A study conducted by Antioch University revealed that Nyungwe lost 150 km2 of its cover between 1958 and 1973. Parts of Kitabi, Gisakura and Nkungu, among other areas, were shaved off during this time.
Despite huge losses, Nyungwe is still home to a quarter of Africa’s primates. The park’s vegetation is a collection of more than 1,000 plant species, most of which can’t be found outside the Albertine Rift. More than 90 mammal species inhabit the forest. In addition, Nyungwe is the biggest protected area in the Albertine Rift and home to 25% of all birds in its ecosystem. That says a lot considering the rift contains 52% of all birds in Africa.
Today, communities surrounding the park are actively involved in conservation. After years of creating awareness and extending the economic benefits of tourism to the people, it finally makes sense to protect natural resources as opposed to depleting them.
One week ago, the government handed over managerial duties of Nyungwe National Park to African Parks, following the signing of a 20-year agreement. African Parks has been managing Akagera National Park for the past 10 years. The decade-long partnership has seen Rwanda’s only Savannah national park undergo an impressive ecological and economic revival.
Commenting on the new partnership, RDB’s CEO, Clare Akamanzi said, "The new agreement with African parks is a testament to the good partnership we have built with African Parks over the past 10 years. We look forward to making Nyungwe National Park a more spectacular place to visit by advancing wildlife management and conservation, expanding tourism infrastructure and increasing tourism marketing and promotion. We also look forward to a collaborative working relationship with communities around the park."
Like Nyungwe, Akagera’s turbulent history led to the extermination of some animals.
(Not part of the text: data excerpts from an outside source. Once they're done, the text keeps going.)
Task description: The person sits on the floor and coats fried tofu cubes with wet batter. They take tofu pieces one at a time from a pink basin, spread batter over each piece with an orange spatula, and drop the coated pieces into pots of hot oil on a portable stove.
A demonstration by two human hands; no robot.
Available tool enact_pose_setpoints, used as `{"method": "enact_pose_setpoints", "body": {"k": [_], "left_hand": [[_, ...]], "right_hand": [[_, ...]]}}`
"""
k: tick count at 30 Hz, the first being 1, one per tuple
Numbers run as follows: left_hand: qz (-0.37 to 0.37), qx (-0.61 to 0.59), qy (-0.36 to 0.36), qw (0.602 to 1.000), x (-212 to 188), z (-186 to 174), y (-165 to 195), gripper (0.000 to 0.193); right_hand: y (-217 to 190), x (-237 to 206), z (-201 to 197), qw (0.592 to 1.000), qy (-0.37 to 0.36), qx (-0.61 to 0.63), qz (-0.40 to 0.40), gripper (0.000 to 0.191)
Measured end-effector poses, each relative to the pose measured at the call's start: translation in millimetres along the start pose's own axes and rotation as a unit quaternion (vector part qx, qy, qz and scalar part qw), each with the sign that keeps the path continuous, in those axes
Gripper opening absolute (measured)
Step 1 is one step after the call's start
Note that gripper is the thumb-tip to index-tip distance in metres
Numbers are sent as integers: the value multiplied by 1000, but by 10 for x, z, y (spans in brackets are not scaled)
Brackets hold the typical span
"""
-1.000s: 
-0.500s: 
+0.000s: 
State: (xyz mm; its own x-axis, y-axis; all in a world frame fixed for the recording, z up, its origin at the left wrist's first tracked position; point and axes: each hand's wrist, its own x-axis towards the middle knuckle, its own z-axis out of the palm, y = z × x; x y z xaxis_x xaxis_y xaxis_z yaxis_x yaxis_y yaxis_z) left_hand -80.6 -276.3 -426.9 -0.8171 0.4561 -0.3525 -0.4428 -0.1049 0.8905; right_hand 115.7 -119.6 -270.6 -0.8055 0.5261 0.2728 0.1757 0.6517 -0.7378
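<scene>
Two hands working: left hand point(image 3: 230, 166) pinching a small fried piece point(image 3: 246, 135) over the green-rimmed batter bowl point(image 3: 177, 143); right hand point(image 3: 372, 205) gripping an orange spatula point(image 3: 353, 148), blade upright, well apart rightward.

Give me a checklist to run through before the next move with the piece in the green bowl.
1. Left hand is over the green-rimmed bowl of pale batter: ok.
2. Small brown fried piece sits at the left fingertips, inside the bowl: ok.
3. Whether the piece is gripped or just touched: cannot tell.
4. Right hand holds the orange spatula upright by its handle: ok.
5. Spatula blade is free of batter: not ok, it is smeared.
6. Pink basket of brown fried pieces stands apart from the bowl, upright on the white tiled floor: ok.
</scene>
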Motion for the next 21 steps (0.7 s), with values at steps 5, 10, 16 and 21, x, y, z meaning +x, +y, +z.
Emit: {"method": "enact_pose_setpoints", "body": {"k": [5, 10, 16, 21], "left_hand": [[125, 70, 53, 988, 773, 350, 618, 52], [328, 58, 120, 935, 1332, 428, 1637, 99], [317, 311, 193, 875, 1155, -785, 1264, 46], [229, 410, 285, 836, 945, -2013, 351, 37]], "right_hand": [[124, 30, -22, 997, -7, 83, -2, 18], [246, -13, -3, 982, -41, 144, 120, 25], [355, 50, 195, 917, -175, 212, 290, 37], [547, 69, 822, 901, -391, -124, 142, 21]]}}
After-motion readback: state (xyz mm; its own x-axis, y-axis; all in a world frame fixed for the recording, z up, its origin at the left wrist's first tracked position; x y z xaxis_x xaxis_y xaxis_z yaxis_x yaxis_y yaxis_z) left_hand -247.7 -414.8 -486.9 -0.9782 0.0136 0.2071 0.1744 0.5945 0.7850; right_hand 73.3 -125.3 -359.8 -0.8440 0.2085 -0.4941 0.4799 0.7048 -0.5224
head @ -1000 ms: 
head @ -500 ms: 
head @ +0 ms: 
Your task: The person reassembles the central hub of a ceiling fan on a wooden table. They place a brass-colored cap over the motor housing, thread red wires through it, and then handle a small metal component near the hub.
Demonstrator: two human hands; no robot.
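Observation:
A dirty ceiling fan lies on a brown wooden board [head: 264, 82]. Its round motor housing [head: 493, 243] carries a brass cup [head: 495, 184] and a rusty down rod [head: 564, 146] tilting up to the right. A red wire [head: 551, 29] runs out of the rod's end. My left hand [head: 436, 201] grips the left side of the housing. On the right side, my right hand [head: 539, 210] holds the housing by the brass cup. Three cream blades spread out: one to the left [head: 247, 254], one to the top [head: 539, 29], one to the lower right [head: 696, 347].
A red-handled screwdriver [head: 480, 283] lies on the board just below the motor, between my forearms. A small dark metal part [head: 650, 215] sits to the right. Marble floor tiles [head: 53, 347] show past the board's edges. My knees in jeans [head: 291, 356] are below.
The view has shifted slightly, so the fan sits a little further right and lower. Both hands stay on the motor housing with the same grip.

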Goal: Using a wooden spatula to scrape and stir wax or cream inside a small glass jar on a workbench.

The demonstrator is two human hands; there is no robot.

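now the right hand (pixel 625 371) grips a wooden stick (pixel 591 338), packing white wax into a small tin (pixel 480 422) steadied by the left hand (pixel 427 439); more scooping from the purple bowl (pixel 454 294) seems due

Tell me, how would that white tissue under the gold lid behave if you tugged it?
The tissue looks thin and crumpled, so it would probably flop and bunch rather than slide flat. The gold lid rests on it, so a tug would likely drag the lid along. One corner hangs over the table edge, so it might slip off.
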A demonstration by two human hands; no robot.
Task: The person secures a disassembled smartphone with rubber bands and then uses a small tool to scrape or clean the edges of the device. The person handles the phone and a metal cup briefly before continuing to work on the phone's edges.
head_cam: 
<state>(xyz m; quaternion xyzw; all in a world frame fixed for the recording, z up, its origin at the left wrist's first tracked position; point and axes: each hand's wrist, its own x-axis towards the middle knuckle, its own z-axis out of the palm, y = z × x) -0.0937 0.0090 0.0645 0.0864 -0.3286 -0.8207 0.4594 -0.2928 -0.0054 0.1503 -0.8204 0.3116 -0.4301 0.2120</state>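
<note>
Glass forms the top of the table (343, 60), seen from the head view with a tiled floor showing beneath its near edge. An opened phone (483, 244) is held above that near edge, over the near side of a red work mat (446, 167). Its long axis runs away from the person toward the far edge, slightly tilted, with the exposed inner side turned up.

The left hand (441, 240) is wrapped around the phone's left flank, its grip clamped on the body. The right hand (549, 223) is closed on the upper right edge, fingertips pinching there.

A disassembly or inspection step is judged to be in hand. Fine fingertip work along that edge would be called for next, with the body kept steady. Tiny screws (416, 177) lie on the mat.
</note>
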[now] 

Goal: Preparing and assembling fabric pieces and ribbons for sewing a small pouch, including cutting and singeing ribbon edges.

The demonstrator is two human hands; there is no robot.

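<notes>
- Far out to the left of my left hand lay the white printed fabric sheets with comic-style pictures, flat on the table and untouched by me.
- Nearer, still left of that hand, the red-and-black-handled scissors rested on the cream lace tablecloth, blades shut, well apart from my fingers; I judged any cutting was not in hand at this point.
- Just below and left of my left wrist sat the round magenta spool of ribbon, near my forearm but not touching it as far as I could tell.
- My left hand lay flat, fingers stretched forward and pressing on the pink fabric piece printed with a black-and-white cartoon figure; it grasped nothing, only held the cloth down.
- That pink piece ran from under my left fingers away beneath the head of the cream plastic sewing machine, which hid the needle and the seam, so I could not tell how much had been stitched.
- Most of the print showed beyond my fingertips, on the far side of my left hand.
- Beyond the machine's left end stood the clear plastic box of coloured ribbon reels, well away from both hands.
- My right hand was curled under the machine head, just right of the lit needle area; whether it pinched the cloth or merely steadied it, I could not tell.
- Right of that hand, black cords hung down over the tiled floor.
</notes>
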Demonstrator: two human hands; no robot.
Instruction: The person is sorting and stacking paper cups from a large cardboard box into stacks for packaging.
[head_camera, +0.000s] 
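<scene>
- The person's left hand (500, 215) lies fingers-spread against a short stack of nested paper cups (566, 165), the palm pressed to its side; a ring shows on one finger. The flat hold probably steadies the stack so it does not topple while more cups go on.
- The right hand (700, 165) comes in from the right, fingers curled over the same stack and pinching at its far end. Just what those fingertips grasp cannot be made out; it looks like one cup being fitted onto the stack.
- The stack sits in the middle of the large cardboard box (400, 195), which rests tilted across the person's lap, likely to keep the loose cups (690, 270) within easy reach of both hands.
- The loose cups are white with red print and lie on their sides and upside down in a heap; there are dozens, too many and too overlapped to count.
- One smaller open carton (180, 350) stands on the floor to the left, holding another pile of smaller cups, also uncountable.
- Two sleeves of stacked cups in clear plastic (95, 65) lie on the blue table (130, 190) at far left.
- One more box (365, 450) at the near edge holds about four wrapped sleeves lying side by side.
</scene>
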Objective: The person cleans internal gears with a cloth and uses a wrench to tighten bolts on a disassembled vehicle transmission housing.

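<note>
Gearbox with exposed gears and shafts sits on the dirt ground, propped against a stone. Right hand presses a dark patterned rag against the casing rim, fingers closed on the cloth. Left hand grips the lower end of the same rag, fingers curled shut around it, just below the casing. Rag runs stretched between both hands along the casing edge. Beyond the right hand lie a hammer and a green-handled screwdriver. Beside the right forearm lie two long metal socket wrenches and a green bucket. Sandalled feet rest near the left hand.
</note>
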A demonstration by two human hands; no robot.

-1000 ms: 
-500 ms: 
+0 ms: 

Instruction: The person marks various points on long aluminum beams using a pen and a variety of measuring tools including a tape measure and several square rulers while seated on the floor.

Lately, some of the lost creatures have been reintroduced. Whether the same will be done in Nyungwe remains to be seen. One thing is clear though; the future of Nyungwe National Park is bright.
The skull of the last elephant in Nyungwe forest is a painful reminder of the dark chapter in history of the forest. In retrospect, it is an exhibition of the closeness of the past in the attraction that has moved so far away from that past.